We all struggle with the concept. It hits most of us for the first time in our teens–the pressure to conform, to be what others want and expect of us.
Somehow, we dismiss this when we leave our teens, thinking it is all behind us. But for most, I suspect it is not, and worse, for some of us, it started long before our teens.
Luckily for me, it was brought home to me once again, and I must own up to the fact that I have still not completely removed this cancer from my system. My personality is still driven to one degree or another by it.
Maturity knows no age as we all come to realize. Being who we are, being “comfortable in our own skin” is something to be striven for, and as I said, I suspect most think they are, until someone criticizes us, and we realize that we are still held all to tight by the tendrils of wanting to be what is expected of us.
As I said, mostly we encounter this in our teen years in the form of peer pressure. We want to be part of the crowd, and that means liking what the “crowd” likes and disliking what it doesn’t. Sometimes it causes us to do really shameful things, things we know to be wrong, merely to be accepted.
For some of us, it’s far worse than the general stupid behavior that our parents used to complain about, ending in the often heard phrase, “well would you jump off a cliff just because your friends did?” Some of it is generated by our parents themselves.
I’m not just talking about the parents who assault their kids and thus create children and later adults, who through fear, are willing to do anything to curry favor. More to the point, curry love. No, the parent who denigrates the kid, calling him stupid, ugly, fat–these esteem killing sentiments result in adults with low self esteem and they too are willing to conform to others expectations and desires in an attempt to feel wanted and, yes, loved.
I grew up in the 50’s and 60’s, and I deeply felt the pain of not being the ideal. Though I was above average in intelligence, nobody cared much about that. Beauty was still the key to success for girls. Girls were wives and mothers in the making, college was just a means to that end, hopefully nudging up the scale of income.
I was chubby and wore glasses. Not ugly, but not “cute” either. Kids made fun of me, dating was a painful and not often met hope. I was willing to do a good deal to be part of some group, and be accepted. And even there, I suspected I was thoroughly disposable, the one who if late, would not be waited for. (I was never late as a result, and still am not).

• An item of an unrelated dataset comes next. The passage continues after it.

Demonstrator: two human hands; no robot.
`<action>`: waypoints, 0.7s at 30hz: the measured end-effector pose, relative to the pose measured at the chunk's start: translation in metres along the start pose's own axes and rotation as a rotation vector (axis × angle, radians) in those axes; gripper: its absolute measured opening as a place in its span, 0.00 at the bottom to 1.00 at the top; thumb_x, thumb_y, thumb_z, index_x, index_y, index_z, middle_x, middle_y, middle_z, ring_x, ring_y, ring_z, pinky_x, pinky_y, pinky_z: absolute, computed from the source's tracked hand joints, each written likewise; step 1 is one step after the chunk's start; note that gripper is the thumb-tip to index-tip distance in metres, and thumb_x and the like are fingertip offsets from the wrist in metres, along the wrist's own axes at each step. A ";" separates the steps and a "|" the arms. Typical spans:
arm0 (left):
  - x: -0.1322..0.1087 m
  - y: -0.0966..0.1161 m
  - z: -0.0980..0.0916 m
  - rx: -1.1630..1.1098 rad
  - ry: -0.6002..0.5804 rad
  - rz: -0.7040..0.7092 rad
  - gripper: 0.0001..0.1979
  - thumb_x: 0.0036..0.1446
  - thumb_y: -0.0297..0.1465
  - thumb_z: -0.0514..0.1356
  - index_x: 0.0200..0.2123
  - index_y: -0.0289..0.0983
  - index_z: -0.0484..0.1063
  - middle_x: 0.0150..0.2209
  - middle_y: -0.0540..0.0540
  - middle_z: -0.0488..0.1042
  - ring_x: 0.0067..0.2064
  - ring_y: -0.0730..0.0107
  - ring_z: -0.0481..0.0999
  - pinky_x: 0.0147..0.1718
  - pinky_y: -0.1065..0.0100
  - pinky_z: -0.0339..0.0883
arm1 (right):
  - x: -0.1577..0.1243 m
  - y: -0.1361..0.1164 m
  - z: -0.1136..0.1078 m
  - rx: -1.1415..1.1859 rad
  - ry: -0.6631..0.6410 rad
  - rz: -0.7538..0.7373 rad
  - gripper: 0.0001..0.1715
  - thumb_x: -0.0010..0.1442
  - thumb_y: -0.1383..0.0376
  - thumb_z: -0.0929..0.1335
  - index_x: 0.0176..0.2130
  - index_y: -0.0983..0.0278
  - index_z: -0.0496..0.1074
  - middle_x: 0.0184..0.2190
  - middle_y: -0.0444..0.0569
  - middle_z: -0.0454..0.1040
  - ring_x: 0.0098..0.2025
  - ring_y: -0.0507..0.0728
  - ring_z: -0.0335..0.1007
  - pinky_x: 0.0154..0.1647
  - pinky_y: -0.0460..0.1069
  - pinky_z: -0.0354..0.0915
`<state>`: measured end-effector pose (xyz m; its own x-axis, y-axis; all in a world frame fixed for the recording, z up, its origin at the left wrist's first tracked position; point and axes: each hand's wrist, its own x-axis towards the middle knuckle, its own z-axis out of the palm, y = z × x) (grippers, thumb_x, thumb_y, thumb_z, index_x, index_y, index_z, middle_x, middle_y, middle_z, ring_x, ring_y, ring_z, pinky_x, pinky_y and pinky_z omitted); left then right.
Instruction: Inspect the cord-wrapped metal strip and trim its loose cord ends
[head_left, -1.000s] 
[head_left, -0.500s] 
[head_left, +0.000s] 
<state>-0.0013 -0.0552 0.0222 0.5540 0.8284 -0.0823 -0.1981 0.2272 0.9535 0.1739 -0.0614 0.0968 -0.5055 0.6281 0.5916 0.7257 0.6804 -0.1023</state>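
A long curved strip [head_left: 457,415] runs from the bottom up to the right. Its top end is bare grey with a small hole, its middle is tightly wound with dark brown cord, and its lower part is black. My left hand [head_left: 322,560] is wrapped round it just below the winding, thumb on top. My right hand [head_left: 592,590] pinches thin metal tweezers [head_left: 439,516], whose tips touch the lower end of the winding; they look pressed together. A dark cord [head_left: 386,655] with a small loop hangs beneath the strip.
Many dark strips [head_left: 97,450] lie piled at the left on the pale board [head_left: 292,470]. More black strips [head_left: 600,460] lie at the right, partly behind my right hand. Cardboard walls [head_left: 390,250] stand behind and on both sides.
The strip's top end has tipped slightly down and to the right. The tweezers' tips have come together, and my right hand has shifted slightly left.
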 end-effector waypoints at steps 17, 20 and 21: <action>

Added to that I had dysfunctional parents, who both were good at ridicule. My brains were no big thing, expected as it were. So I was often taunted as being clumsy, stupid (in anything of importance- of which school work was not), fat, etc. My mother once exclaimed regarding my slightly buck and crooked teeth, “why you seem to have inherited all the worst qualities of both me and your dad.” (the teeth were straighted by orthodontics of course)
As a young adult, I latched on to anyone who was kind and supportive, and tried my best to be to their liking. This certainly included men, and I suspect a whole slue of women would agree with me on this. I became that which they desired. I became an enthusiast of football, or prize fighting, or interested in science fiction. I learned about muscle cars, I learned to love hiking or X-Files. It didn’t matter. If he liked it, I liked it.
Worse for me, was always to be criticized by someone. Not just any criticism of course. If I was learning something and the criticism was clearly intended to improve my work, so much the better. But if it was of the kind, that suggested that the person just plain didn’t like ME, well then I was deeply hurt.
Not just hurt, I was devastated. I would relate the circumstances to others–had I done anything wrong by their estimation? Was the other person being unreasonable? In most cases, I went to the person and restated my case, sure they had misunderstood. Usually they misunderstood nothing, they still reiterated the same complaint.
I couldn’t let it rest, I would grouse, replay, rethink, re-discuss, all in an attempt to rectify the situation. I couldn’t handle not being liked by someone. Usually of course, I was forced to, and often, in my younger years, this took the form of getting all my “friends” to agree with me and to avoid this person. After all, if they were my friends, they should, right?
Maturity comes of course, in realizing that we are all put together a bit differently. We don’t all like apples, we don’t all like Johnny Depp. The world would be a bore if we did. A person may need a certain type of friend. I may not be able to fulfill that need. That doesn’t mean I’m lacking, it means what it means.
For indeed, no friendship or relationship lives or dies by whether I truly like football or Mozart. Sure, we can have casual acquaitances whom we get together because we share some hobby or sport, but those who care for us, ultimately care for who we are in the deeper part of our psyche.
It’s whether we are kind, warm, loving, compassionate, empathetic, and so forth. If we are fudging on those factors to retain someone’s love, then we are but putting off the inevitable break, when they discover the truth.
Being true to self, means being who you are, even when you know it will bump up hard against the beliefs of someone you care about, or don’t care about. It in fact can’t respond to that at all. It means we are simply in all things true to who we are, letting the chips fall.
In my recent experience of feeling rejected unfairly, I started down the same path of justification and explanation. But I stopped, thanks as usual to the wise man I married. I can’t be and am not what someone else expected or wanted. So be it. I am who I am, like me or don’t.